**WORK TO COMPLETE**. Please write out only the lines running from the one with "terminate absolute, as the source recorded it" through the last line of the listing, each exactly as given.

**GIVEN MATERIAL**.
>>

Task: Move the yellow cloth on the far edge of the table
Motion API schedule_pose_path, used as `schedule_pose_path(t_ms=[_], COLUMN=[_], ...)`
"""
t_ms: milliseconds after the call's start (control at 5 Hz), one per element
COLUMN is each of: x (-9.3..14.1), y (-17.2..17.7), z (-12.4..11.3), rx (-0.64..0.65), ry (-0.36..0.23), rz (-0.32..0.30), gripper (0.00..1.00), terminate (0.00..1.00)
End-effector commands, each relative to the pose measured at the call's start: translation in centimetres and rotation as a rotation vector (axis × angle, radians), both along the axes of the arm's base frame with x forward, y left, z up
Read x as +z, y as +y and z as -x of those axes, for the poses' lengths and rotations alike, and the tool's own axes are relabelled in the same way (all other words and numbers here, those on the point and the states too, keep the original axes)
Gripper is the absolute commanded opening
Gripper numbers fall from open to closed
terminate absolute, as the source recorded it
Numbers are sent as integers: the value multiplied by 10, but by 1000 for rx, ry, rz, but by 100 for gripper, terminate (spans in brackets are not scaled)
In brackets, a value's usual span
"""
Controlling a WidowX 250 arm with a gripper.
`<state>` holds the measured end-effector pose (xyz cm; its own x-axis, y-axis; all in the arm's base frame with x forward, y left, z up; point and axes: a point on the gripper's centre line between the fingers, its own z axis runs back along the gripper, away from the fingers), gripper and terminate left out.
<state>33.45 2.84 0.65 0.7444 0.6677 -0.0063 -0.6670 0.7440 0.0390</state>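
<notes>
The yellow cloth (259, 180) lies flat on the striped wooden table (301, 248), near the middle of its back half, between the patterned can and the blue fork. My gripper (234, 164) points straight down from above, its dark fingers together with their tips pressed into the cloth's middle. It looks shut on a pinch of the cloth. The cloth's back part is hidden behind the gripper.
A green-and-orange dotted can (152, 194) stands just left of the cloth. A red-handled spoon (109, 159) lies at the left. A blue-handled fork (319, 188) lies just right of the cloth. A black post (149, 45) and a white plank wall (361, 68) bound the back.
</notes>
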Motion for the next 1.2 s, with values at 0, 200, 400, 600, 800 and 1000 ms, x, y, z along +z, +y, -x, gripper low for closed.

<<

**SOLVED EXERCISE**.
terminate absolute, as the source recorded it
Numbers are sent as integers: the value multiplied by 10, but by 1000 for rx, ry, rz, but by 100 for gripper, terminate (spans in brackets are not scaled)
In brackets, a value's usual span
"""
Controlling a WidowX 250 arm with a gripper.
`<state>` holds the measured end-effector pose (xyz cm; its own x-axis, y-axis; all in the arm's base frame with x forward, y left, z up; point and axes: a point on the gripper's centre line between the fingers, its own z axis runs back along the gripper, away from the fingers), gripper and terminate left out.
<state>33.45 2.84 0.65 0.7444 0.6677 -0.0063 -0.6670 0.7440 0.0390</state>
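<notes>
The yellow cloth (259, 180) lies flat on the striped wooden table (301, 248), near the middle of its back half, between the patterned can and the blue fork. My gripper (234, 164) points straight down from above, its dark fingers together with their tips pressed into the cloth's middle. It looks shut on a pinch of the cloth. The cloth's back part is hidden behind the gripper.
A green-and-orange dotted can (152, 194) stands just left of the cloth. A red-handled spoon (109, 159) lies at the left. A blue-handled fork (319, 188) lies just right of the cloth. A black post (149, 45) and a white plank wall (361, 68) bound the back.
</notes>
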Motion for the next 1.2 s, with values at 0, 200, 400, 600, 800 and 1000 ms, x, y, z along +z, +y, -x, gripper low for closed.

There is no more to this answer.